6
votes

Suppose I create such an RDD (I am using Pyspark):

list_rdd = sc.parallelize(xrange(0, 20, 2), 6)

then I print the partitioned elements with the glom() method and obtain

[[0], [2, 4], [6, 8], [10], [12, 14], [16, 18]]

How has Spark decided how to partition my list? Where does that specific choice of the elements come from? It could have coupled them differently, leaving some other elements than 0 and 10 alone, to create the 6 requested partitions. At a second run, the partitions are the same.

Using a larger range, with 29 elements, I get partitions in the pattern of 2 elements followed by three elements:

list_rdd = sc.parallelize(xrange(0, 30, 2), 6)
[[0, 2], [4, 6, 8], [10, 12], [14, 16, 18], [20, 22], [24, 26, 28]]

Using a smaller range of 9 elements I get

list_rdd = sc.parallelize(xrange(0, 10, 2), 6)
[[], [0], [2], [4], [6], [8]]

So what I infer is that Spark is generating the partitions by splitting the list into a configuration where smallest possible is followed by larger collections, and repeated.

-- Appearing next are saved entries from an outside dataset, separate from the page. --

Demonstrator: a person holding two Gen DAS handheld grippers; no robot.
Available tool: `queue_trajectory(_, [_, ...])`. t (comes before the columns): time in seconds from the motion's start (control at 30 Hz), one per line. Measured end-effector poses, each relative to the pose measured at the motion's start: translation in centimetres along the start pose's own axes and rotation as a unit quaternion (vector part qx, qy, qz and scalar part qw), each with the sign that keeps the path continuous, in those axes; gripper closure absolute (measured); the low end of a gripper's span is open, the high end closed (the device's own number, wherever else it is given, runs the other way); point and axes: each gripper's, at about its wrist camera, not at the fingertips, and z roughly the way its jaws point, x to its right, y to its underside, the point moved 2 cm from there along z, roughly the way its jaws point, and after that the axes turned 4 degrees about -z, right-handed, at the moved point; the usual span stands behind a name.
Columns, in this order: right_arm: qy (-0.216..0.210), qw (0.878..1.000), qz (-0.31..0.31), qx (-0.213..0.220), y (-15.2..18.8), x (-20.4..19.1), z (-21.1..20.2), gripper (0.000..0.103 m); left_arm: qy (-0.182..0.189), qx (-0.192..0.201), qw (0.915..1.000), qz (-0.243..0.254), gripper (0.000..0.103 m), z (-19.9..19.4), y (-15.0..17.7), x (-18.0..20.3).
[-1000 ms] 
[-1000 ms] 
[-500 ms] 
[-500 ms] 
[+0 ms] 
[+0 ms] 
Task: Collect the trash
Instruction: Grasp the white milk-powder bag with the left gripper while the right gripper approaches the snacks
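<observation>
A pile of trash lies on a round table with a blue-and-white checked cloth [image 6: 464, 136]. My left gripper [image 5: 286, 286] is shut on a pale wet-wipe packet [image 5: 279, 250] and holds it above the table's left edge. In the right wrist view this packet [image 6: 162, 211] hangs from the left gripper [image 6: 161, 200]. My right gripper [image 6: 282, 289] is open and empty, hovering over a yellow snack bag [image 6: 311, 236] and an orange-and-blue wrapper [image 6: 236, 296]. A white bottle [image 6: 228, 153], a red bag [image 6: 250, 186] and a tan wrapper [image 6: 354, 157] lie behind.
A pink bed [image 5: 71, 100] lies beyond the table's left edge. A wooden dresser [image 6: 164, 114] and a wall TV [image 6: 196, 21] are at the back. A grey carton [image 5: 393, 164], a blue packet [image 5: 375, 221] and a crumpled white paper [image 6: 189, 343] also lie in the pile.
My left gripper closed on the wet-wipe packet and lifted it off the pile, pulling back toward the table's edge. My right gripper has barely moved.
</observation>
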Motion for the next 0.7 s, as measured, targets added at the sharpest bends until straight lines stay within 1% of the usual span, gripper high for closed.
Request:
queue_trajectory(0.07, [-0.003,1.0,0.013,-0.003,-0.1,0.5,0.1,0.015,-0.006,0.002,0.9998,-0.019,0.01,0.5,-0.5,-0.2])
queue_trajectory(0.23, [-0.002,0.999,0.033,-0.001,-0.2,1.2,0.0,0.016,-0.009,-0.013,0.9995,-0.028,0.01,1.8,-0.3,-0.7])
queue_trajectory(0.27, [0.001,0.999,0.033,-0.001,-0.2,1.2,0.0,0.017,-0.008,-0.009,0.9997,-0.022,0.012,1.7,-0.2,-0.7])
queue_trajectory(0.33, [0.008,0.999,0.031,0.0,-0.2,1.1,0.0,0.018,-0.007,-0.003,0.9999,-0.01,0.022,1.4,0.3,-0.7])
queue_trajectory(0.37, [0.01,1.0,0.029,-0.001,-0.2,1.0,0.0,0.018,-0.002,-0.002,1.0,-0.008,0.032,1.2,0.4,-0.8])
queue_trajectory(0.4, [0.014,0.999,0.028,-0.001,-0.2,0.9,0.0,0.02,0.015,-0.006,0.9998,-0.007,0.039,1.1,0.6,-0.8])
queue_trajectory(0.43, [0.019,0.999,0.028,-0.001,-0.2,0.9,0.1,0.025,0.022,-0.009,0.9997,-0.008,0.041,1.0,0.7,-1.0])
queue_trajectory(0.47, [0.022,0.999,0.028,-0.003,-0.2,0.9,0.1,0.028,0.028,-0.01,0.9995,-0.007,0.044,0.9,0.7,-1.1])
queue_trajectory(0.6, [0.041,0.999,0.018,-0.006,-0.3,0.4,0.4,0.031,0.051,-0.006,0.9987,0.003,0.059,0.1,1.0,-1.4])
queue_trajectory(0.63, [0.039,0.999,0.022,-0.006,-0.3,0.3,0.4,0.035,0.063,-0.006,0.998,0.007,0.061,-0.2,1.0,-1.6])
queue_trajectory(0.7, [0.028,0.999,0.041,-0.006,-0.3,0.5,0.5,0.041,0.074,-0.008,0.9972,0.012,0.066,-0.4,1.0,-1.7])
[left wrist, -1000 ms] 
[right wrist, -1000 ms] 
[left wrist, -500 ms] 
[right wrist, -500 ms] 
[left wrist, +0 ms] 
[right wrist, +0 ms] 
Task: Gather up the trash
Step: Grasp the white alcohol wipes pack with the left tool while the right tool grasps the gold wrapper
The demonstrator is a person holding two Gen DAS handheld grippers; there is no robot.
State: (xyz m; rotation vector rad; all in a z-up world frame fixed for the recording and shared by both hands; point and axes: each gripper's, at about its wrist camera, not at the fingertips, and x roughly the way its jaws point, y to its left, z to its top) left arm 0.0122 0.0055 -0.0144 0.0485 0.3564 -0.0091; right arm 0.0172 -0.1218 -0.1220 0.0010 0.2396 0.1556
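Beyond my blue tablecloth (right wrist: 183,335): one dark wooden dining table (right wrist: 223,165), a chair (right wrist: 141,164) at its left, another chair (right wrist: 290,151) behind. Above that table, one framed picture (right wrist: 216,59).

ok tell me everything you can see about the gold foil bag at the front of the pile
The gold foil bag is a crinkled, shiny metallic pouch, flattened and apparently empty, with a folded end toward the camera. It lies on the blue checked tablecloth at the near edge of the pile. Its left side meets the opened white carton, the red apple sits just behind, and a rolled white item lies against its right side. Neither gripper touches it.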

The question is if there is a reason behind this choice, which is very elegant, but does it also provide performance advantages?

1

1 Answers

3
votes

Unless you specify a specific partitioner, then this is "random" in that it depends on the specific implementation of that RDD. In this case you can head to the ParallelCollectionsRDD to dig into it further.

getPartitions is defined as:

val slices = ParallelCollectionRDD.slice(data, numSlices).toArray
slices.indices.map(i => new ParallelCollectionPartition(id, i, slices(i))).toArray

where slice is commented as (reformatted to fit better):

/**
* Slice a collection into numSlices sub-collections. 
* One extra thing we do here is to treat Range collections specially, 
* encoding the slices as other Ranges to minimize memory cost. 
* This makes it efficient to run Spark over RDDs representing large sets of numbers. 
* And if the collection is an inclusive Range, 
* we use inclusive range for the last slice.
*/

Note that there are some considerations with regards to memory. So, again, this is going to be specific to the implementation.